Lessons for Pakistan from Turkey

The failure of the coup in Turkey owes a great deal to democratic fervor. London-based British and Turkish writer and academic Ziya Meral was quick to praise the “many amazing journalists, academics, activists who are fierce critiques of AKP consistently spoke against the coup attempt.” According to Mustafa Akyol, this occurrence underscores “…that Turkish society has internalized electoral democracy, and Turkey’s secularists, despite their objections to the Erdogan government’s Islamism, seek solutions in democratic politics.”

Many Pakistanis took to social media during the coup attempt, praising the perpetrators and encouraging Chief of Army Staff General Raheel Shareef to lead a similar coup. The existence of this pro-military rule sentiment accentuates the flakey faith some segments of Pakistanis feel towards democratic governments, and the persistence of the military’s age-old, and well-crafted, popularity among the people as the “most trust-worthy institution” in the country – as was also revealed by a survey held last year – especially in contrast to political actors and leaders.

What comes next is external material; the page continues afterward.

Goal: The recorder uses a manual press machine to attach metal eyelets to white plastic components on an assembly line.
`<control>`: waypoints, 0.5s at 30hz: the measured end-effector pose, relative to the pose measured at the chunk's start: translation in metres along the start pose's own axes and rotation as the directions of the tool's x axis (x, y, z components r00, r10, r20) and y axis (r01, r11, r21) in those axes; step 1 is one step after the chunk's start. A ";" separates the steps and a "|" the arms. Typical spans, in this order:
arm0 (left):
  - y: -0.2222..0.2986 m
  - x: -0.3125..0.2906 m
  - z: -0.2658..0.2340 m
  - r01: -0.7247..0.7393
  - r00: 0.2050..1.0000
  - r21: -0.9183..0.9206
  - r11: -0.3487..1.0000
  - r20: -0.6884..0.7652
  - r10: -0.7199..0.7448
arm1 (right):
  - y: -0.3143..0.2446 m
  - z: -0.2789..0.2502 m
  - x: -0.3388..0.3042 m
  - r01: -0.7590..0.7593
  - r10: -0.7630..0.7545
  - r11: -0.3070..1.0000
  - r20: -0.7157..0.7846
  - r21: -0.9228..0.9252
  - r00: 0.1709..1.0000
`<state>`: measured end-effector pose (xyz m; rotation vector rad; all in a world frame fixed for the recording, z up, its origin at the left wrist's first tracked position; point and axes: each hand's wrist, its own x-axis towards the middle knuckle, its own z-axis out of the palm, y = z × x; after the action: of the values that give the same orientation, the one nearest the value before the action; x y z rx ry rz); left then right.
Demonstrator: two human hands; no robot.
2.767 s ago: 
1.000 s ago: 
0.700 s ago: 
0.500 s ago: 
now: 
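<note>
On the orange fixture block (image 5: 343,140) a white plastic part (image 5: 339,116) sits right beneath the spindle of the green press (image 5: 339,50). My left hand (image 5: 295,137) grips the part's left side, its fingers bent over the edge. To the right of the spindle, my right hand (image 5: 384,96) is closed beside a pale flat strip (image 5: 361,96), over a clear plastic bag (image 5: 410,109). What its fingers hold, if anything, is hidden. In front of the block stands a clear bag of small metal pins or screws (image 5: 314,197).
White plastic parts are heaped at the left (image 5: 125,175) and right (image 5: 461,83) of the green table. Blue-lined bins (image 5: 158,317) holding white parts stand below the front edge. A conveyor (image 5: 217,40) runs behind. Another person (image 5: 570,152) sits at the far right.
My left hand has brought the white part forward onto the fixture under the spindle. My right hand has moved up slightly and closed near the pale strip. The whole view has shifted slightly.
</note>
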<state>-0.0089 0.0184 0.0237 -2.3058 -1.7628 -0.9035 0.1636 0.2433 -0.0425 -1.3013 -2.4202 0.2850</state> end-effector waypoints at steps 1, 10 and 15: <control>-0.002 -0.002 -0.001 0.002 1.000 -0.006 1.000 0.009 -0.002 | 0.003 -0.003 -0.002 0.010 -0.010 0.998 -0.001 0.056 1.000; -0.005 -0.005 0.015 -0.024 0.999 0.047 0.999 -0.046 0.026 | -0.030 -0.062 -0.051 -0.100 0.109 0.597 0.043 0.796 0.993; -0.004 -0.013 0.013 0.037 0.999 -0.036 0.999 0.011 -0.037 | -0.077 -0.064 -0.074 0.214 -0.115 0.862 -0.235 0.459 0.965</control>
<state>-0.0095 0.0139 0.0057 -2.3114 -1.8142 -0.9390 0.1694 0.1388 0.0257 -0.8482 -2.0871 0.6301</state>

In response to a tweet stressing Erdogan’s authoritarianism, Al Jazeera’s Mohammad Alsaafin replied with, “[Erdogan is] not champion of democracy, but democratically elected.” Alsaafin’s comment contains a principal point; that it is essential to protect, improve and strengthen democracy as the institutional framework for the state and its citizens, despite its imperfections and problems.

As Erdogan unleashes his purges and pillory, the impression that he will entirely squander the support and goodwill he has garnered after the attempted coup, rather than use it for a moment of sensible reflection, is increasingly being lent weight. Nevertheless it is evident that unequivocal political support, the support of the masses and the allegiance of state organs to the belief in democratic civilian supremacy are key to a worthy effort and solid fight, if not bulwark, against the audacity of military adventurism. It is also important for Pakistan to understand that democracy means much more than a current government or a certain crop of leaders. To borrow the idea from Mustafa Akyol’s analysis, the solution to democratic problems must be sought in democratic politics.

Turkey may have had more coups than Pakistan, a gulf of different dynamics, and more turbulent experiences to reach this point, but it is never too late for Pakistan to pick a lesson or two from it.